Two Critical Programs that Study Military Trauma Are at Risk
I just wrote this post for the Veterans Healthcare Policy Institute with my colleague Harold Kudler, who was Chief Consultant for Mental Health for the VA until he retired.
Op-Ed: Two Mental Health Centers Hit with Defense Budget Cuts
Why Closure of Military Trauma Programs Under the National Defense Authorization Act Is Poor Policy
Over the past three years, the Trump Administration and Congress have made military and veteran mental health issues as well as the epidemic of military and veteran suicide a top priority. Today, with the coronavirus pandemic and the protests following the death of George Floyd, the strains that lead to mental health problems and suicide among this population are even more severe. It is baffling – indeed almost incomprehensible – that the National Defense Authorization Act (NDAA) being considered by Congress would result in the shuttering of two critical programs that help clinicians, policymakers, administrators, and the general public better understand and respond to the consequences of military trauma.
These are The Center for the Study of Traumatic Stress (CSTS) and the Center for Deployment Psychology (CDP). They are part of the Department of Defense based at the Uniformed Services University (USU), the nation’s federal health professions academy in Bethesda, Maryland.

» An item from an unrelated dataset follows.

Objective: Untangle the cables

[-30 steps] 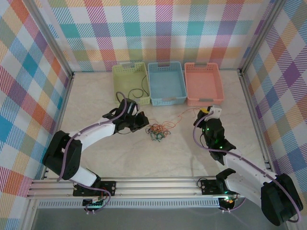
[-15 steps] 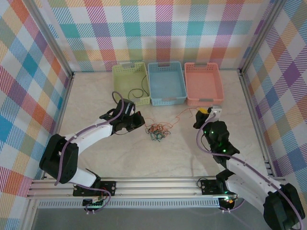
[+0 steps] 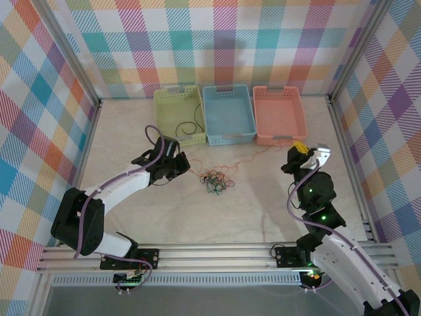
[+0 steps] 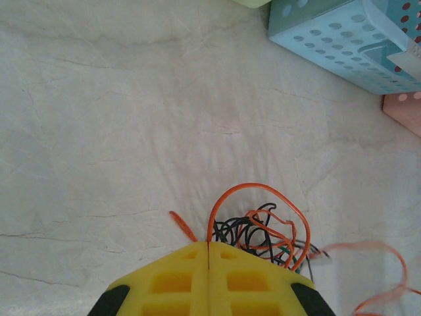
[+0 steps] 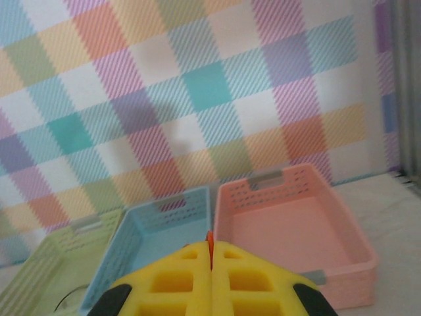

Unfortunately, very few Congressional representatives and their legislative aides are aware of the threat to these programs. That’s because expenditures that fund these two centers are not broken out as line items in the NDAA. What is a line item is the proposed budget for the Uniformed Services University, which faces serious cuts that will force the elimination of these two programs. Sources have told us that unless averted, USU budget cuts would force the shuttering of these two critical programs by FY 2022.